CSB Jesus called them over and said to them, "You know that those who are regarded as rulers of the Gentiles lord it over them, and those in high positions act as tyrants over them.
NLT So Jesus called them together and said, 'You know that the rulers in this world lord it over their people, and officials flaunt their authority over those under them.
KJV But Jesus called them to him, and saith unto them, Ye know that they which are accounted to rule over the Gentiles exercise lordship over them; and their great ones exercise authority upon them.

What does Mark 10:42 mean?

Jesus has taught the disciples many times that leadership in His kingdom requires humility and the willingness to submit to God (Mark 8:34–38) and serve others (Mark 9:35). He is walking toward Jerusalem. Once He arrives there, He will be crucified within a week. Meanwhile, His closest companions vie for positions of authority and influence. Jesus compares their attitudes to those of the Gentile Caesars and kings whose rule over the Jews is characterized by injustice and violence.

Why did Jesus use Gentile rulers as an example? While the Sanhedrin have some political clout, and the Pharisees harass the people over their obedience to the Mosaic law, the Jews are ultimately ruled by the Roman Empire. Even the Herods, who have some Jewish blood, rule as Romans. The disciples expect that Jesus will establish an independent Jewish nation and that they will be part of that civil leadership. Instead, He establishes the church, which exists under but independent from secular civil leadership.

Jesus doesn't deny the Twelve's desire for leadership positions in His kingdom, He just redefines what "leadership" looks like. Leaders in the kingdom of God are to be eager, willing shepherds of God's flock who do not lord over their charges (1 Peter 5:2–3). They must be moral, gentle, and respected by non-Christians. They must be faithful to their wives and good leaders in their families (1 Timothy 3:2–7). All this is in stark contrast to the Romans who threaten their subjects with crucifixion, place unregulated tax collectors over them, divorce and remarry at will, and kill their own family members to maintain power.
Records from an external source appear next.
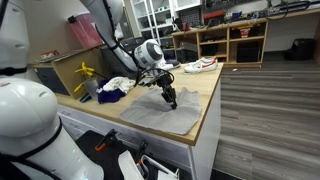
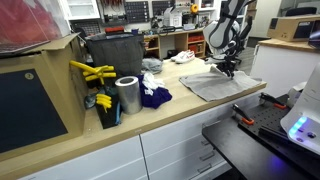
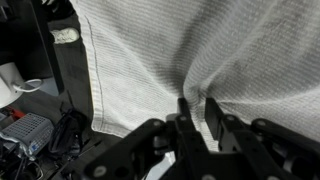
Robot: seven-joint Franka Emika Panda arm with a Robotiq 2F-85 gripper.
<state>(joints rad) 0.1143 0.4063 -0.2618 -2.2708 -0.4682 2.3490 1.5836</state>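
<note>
Our pincer [image 3: 197, 115] stood with its fingers nearly together, pinching a fold of cloth [image 3: 180, 50]. We saw the counter [image 1: 207, 100] bearing that cloth, spread near its edge, with a smaller blue rag [image 2: 155, 97] nearby.

cloth [image 3: 150, 50]: pale grey, finely ribbed | rag [image 2: 155, 97]: dark blue

In an exterior view the gripper [image 2: 228, 68] sits on a towel [image 2: 212, 85] spread on the counter [image 2: 190, 112], with a rag [image 2: 153, 96] between towel and can [image 2: 127, 95] and a shoe [image 2: 183, 57] behind.
</note>
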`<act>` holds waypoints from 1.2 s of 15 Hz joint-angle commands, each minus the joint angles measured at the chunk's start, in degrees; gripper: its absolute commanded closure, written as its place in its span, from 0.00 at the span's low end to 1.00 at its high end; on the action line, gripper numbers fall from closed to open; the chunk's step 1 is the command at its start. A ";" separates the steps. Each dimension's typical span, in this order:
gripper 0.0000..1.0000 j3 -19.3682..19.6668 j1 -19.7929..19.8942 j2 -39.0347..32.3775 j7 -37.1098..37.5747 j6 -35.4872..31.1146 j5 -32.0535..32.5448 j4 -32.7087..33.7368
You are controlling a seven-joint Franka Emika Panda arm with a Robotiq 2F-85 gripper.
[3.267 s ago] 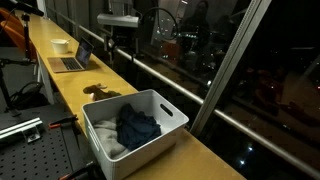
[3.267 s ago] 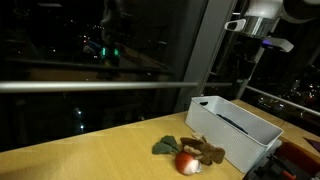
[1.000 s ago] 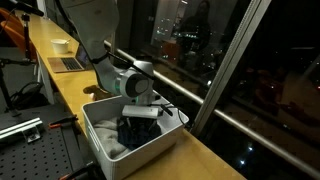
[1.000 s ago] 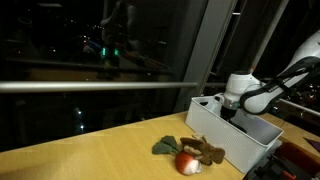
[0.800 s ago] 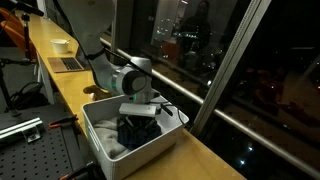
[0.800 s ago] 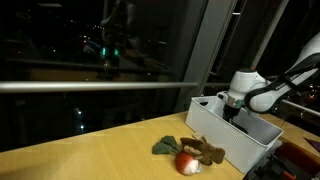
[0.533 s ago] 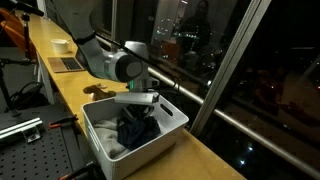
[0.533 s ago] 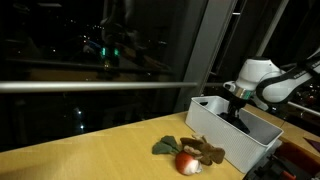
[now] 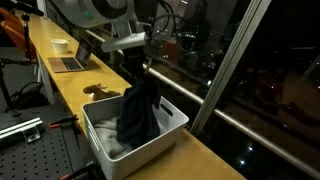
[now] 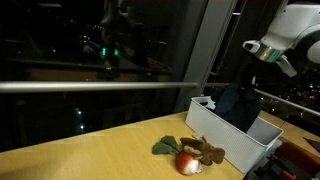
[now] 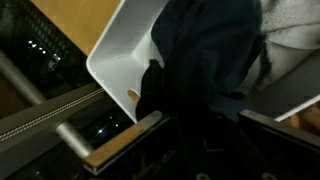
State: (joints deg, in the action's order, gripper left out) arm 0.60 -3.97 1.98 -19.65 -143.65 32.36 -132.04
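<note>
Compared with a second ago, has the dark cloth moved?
Yes. The cloth has gone up: it lay in the bin, and now hangs from the claw, its top above the rim.

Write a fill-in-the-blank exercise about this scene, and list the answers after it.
1. The gripper is shut on a dark ____ cloth, which hangs from it.
2. Below the cloth stands a plastic bin whose colour is ____.
3. Farther along the wooden counter sits an open ____.
4. In an exterior view, a soft toy lies beside a round thing coloured ____.

Missing words: blue; white; laptop; red.
</note>
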 commanded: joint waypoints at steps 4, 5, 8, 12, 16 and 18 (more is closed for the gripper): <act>0.97 -10.60 -5.14 6.62 -0.29 21.90 0.75 12.24; 0.97 -12.35 -6.22 5.29 -0.45 25.22 1.08 15.65; 0.97 -17.29 -9.61 -0.05 -0.53 34.07 2.64 26.15; 0.97 -20.58 -13.69 -9.09 -1.53 41.09 4.64 37.97; 0.97 -20.38 -15.93 -15.79 -2.10 38.63 -0.32 41.73; 0.97 -20.50 -16.71 -18.38 -1.98 38.45 -3.71 42.25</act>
State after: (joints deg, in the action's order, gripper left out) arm -19.74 -19.46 -12.14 -20.19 -105.71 32.69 -93.51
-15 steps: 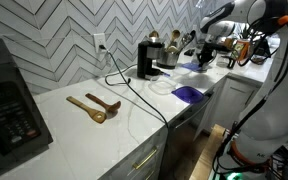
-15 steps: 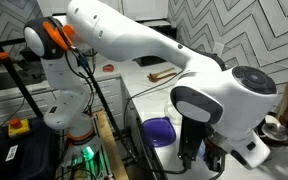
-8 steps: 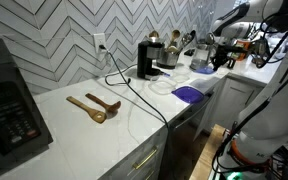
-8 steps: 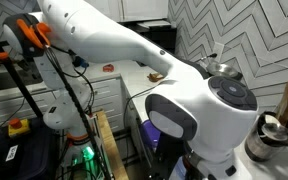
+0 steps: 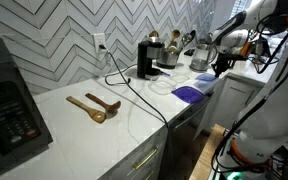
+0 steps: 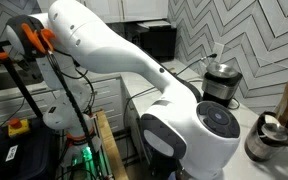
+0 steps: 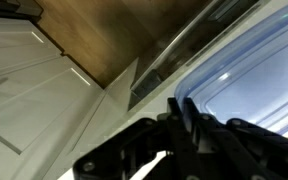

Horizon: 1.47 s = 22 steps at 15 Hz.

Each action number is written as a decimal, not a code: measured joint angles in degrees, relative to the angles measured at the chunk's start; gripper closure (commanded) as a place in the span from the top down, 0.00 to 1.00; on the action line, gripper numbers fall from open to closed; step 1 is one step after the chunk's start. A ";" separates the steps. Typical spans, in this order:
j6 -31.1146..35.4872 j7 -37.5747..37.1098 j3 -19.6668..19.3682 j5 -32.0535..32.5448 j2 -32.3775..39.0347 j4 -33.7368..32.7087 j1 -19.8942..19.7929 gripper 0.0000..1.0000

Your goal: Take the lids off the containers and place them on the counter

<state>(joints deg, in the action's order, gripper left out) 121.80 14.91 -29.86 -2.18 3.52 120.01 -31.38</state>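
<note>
My gripper [image 7: 182, 103] is shut on the rim of the lighter blue lid [image 7: 249, 70], which fills the right of the wrist view. In an exterior view the gripper [image 5: 221, 66] hangs over the far end of the white counter [image 5: 84, 125], near its front edge. The deep purple lid [image 5: 189, 93] lies flat on the counter just beside it. A clear container [image 5: 162, 87] stands on the counter left of the purple lid. The arm's body [image 6: 174, 110] blocks the lids and containers in the other exterior view.
Two brown wooden spoons [image 5: 94, 105] lie mid-counter. A black coffee machine [image 5: 147, 58] with a trailing cable and metal pots [image 5: 174, 47] stand by the tiled wall. A black appliance [image 5: 9, 105] sits at the near end. White drawers [image 7: 24, 90] and wood floor [image 7: 114, 35] lie below.
My gripper has carried the blue lid away from the appliances at the back, towards the counter's front edge and lower. The purple lid and spoons have not moved.
</note>
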 measured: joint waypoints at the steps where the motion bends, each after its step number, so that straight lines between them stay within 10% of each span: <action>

And yet it is human, flawed rulers to whom Jesus expects us to submit (Romans 13:1–7). The leadership model of service that Jesus establishes is not designed for a civil setting but for a family under the submission of civil rulers. God establishes civil rulers to enforce order and justice (Genesis 9:6; 1 Corinthians 14:33; Romans 13:3, although we shouldn't be surprised when they fail at this mission. Regardless, we are to follow the example of Jesus who came to serve, not secular leaders who serve just enough to accumulate money and power for themselves.